Staff member Maureen Sanders, a senior at N.C. Central University, said the learning extends to the counselors. “The kids are more alert now; the meal gives them more energy,” she said. “We had to experiment with their drinks—over time, we found that apple or orange juice was a better choice than something like fruit punch because the kids didn’t have the sugar rush and crash afterwards.”

In Laurinburg, NC, Afterschool Director James Underwood, Jr. has learned, too. This is his first year offering Kids Café. In previous years, the children received a snack after school.

“Kids Café has added a significant component to the program,” he said. “There is more enthusiasm for the program—the kids look forward to doing their homework, because there is a hot meal at the end of it.”

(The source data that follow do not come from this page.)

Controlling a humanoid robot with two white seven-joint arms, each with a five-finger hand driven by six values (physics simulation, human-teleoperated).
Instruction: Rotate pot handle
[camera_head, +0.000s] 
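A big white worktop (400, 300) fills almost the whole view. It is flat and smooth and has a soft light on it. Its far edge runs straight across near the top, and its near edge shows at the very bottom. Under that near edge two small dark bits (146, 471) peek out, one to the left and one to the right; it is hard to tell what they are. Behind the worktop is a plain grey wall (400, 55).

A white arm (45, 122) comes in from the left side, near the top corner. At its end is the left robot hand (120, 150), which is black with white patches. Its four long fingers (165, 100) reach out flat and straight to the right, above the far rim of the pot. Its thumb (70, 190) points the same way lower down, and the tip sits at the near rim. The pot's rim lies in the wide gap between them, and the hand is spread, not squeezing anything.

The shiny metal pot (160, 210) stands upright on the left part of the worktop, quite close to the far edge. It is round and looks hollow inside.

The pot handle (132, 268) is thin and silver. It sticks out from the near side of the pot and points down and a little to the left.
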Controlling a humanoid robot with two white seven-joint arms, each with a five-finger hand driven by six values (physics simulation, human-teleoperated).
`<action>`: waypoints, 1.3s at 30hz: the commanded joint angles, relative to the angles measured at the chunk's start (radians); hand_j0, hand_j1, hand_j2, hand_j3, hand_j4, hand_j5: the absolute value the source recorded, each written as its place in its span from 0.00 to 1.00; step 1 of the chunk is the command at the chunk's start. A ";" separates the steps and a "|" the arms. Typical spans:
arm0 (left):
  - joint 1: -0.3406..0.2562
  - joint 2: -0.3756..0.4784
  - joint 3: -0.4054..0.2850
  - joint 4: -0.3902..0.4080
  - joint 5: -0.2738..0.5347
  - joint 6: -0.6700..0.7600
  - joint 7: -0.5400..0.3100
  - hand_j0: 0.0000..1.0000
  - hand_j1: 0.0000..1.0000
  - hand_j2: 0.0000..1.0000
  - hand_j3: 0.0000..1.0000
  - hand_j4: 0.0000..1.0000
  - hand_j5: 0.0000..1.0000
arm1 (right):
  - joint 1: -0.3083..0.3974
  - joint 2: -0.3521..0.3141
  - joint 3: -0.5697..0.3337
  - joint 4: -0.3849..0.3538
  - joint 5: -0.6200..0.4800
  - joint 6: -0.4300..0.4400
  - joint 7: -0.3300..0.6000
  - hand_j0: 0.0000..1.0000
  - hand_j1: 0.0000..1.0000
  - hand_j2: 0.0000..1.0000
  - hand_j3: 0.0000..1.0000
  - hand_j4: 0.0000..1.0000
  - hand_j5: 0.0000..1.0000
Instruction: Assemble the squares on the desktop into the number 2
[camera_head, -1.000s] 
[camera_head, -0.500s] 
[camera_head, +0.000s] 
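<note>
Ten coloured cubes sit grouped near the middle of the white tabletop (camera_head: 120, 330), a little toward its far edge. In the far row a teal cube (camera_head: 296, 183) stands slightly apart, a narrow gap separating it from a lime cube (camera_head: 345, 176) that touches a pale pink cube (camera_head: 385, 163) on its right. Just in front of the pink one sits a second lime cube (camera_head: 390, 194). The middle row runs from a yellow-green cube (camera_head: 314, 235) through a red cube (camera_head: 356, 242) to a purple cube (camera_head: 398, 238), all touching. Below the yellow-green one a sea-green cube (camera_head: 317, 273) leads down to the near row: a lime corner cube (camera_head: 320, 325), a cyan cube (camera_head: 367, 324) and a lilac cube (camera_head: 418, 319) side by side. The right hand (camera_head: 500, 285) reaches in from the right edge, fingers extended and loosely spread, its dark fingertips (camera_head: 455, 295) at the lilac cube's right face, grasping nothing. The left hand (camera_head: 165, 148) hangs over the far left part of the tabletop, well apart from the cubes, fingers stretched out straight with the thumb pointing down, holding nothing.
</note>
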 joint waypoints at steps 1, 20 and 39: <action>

About fifty 4- to 18-year-olds in Clarkton, NC, go to the Farmers Union Community Development Day Care for a hot meal each school day. Like the Laurinburg program, children here have the advantage of a cook, preparing meals with fresh ingredients.

“The kids come in, and we can tell they haven’t eaten,” said Director Glenda Bryant. “While they’re here, we’re trying to get them to eat healthy. Among the kids, there’s a lot of peer pressure to get each other to eat fruits and veggies.”

Programs Must Scramble to Meet Needs Over Summer Months

            At Bryant’s program in Clarkton, Kids Café operates over the summer, too. But many hunger relief programs end when school lets out for the summer.

            Food Bank Outreach, Evaluations and Programs Manager J. Caprice Brown said his organization attempts to support its partners year-round. But additional support is available for children through a federal program. “We strongly encourage our agencies to participate in the Summer Food Service Program while school is out,” he said.

            To prepare for the warm months ahead, Summer Food Service Program Coordinator Cynthia Ervin works tirelessly to spread the word. Her “Food that’s in when school is out” programming falls under the auspices of the N.C. Department of Health & Human Services Division of Public Health.

            “[SFSP] is an under-utilized program, mostly because many programs have never heard of it,” Ervin said. “It is a federal program, so there is some paperwork involved. But we offer two free meals a day, anywhere where kids congregate in a supervised setting.” Summer camps run by Parks & Recreation, YMCAs or churches can participate.

            Ervin said she is focused on counties with high need and low participation; counties like Wake, Columbus, Sampson, Granville or Vance.

            “Based on statewide data, there are 660,000 children on free and reduced lunch, but our summer feeding programs only serve 100,000 per day,” Ervin said.

            “As a parent myself, I send my kids to camp, and it is a struggle to pack them enough to eat during the day,” she said. “Think of the people who don’t have the food to send.”